EXERCISE PROMPT:
Write out each line from the data below that includes the word "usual".

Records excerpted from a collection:

====

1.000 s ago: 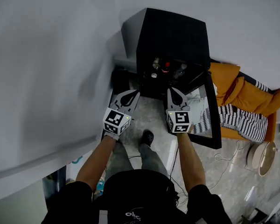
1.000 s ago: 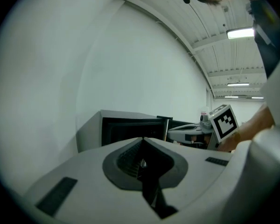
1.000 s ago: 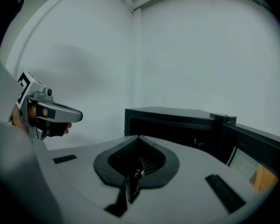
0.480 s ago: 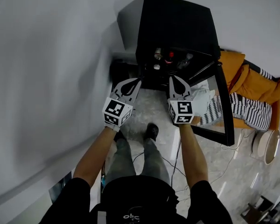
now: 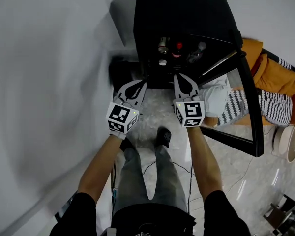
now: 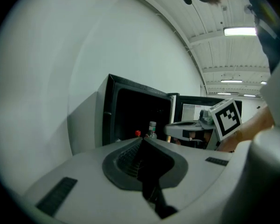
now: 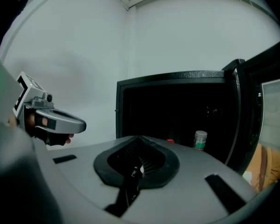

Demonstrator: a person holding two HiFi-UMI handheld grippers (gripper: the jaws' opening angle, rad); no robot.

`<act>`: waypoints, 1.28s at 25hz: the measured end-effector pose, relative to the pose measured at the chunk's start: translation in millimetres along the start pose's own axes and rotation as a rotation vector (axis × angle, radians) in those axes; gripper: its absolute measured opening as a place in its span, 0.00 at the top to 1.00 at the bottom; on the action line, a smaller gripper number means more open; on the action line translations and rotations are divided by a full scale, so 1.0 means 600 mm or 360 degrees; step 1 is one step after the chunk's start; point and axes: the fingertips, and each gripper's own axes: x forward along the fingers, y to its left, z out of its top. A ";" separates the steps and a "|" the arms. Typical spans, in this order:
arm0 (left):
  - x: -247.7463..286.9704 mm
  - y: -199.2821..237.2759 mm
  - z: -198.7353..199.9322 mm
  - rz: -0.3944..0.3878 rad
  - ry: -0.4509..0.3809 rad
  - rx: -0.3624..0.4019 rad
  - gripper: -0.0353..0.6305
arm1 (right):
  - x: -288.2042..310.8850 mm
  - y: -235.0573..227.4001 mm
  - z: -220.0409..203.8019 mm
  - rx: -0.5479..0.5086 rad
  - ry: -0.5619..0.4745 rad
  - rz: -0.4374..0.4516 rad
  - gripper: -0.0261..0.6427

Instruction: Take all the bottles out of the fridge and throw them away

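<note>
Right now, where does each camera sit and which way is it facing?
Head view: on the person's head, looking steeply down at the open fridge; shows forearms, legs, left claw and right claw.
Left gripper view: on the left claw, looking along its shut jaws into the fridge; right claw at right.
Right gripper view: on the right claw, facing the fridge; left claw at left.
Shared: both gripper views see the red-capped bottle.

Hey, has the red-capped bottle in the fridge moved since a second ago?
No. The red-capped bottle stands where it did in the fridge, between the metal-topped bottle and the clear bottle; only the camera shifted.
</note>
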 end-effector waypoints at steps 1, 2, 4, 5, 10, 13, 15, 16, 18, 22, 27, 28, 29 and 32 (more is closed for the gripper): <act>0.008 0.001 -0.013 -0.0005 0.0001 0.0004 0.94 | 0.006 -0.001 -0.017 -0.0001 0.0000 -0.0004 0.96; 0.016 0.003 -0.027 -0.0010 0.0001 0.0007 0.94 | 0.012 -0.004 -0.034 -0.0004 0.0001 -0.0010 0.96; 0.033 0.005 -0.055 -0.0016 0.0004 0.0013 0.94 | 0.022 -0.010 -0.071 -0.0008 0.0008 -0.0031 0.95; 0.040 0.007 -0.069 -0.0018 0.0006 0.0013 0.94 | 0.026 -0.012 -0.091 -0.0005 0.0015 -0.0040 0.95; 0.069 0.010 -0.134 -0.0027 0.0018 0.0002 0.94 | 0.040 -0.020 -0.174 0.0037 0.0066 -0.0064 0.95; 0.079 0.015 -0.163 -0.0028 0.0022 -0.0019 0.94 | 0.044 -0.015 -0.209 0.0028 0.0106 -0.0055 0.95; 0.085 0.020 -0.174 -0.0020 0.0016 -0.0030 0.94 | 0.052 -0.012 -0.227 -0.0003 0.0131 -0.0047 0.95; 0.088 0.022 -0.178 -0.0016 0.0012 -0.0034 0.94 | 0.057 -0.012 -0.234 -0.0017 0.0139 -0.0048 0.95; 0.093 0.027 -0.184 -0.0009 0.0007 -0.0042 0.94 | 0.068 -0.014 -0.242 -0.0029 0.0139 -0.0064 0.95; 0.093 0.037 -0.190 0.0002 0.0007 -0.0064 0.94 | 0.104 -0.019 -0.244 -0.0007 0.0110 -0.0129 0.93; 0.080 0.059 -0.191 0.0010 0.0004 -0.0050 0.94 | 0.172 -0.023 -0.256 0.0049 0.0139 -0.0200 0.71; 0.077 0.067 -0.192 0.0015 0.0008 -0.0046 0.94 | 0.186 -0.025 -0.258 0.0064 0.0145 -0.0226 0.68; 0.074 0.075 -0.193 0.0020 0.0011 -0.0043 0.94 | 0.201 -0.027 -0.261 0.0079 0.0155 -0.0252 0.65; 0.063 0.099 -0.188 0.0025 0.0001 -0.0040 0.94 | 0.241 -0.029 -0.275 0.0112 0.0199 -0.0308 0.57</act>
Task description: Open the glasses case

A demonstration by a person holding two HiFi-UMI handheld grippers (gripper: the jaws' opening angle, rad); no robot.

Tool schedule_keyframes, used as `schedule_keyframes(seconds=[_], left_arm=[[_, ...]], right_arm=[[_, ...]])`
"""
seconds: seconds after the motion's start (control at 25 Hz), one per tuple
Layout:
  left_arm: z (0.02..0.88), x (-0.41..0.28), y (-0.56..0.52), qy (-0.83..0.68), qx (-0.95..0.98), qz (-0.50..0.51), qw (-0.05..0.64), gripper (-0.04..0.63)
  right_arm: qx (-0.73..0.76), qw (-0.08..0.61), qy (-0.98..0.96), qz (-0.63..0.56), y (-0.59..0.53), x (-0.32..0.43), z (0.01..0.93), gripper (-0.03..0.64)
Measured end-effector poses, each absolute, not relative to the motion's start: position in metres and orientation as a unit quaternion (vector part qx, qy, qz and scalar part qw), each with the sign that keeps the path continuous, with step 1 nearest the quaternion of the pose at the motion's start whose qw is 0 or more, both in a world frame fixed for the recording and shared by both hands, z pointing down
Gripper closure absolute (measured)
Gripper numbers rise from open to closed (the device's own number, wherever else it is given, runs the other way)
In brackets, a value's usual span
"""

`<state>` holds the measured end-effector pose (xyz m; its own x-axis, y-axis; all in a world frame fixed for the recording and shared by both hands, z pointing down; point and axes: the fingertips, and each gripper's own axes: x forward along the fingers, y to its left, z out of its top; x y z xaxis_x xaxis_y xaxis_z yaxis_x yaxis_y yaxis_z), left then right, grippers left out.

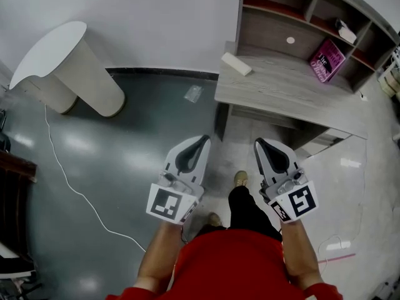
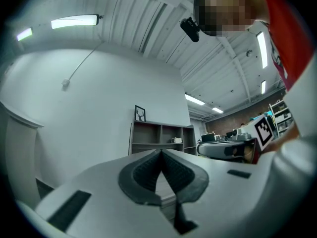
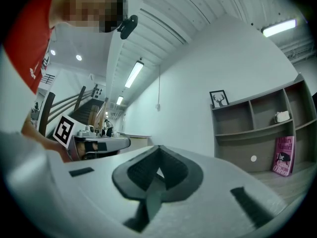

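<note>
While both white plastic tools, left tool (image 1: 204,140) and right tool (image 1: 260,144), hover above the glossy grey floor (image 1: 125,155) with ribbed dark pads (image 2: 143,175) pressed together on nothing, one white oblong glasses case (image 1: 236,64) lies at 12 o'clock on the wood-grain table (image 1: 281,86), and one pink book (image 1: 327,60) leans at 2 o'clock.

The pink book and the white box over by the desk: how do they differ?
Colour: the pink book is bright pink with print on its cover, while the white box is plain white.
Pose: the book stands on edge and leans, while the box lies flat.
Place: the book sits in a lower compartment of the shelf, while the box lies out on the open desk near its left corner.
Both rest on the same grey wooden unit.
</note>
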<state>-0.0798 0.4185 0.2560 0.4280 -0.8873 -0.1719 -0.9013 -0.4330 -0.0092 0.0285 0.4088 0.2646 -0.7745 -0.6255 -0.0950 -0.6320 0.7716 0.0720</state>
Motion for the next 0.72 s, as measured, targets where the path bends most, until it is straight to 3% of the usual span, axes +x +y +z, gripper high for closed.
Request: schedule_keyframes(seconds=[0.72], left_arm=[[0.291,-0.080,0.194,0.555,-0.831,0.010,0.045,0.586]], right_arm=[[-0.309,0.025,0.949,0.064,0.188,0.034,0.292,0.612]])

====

RESPONSE:
In brackets, a value's usual span
Motion for the next 0.72 s, as measured, targets where the path bends most, until it is straight to 3% of the usual span, axes +x +y +z, gripper high for closed.

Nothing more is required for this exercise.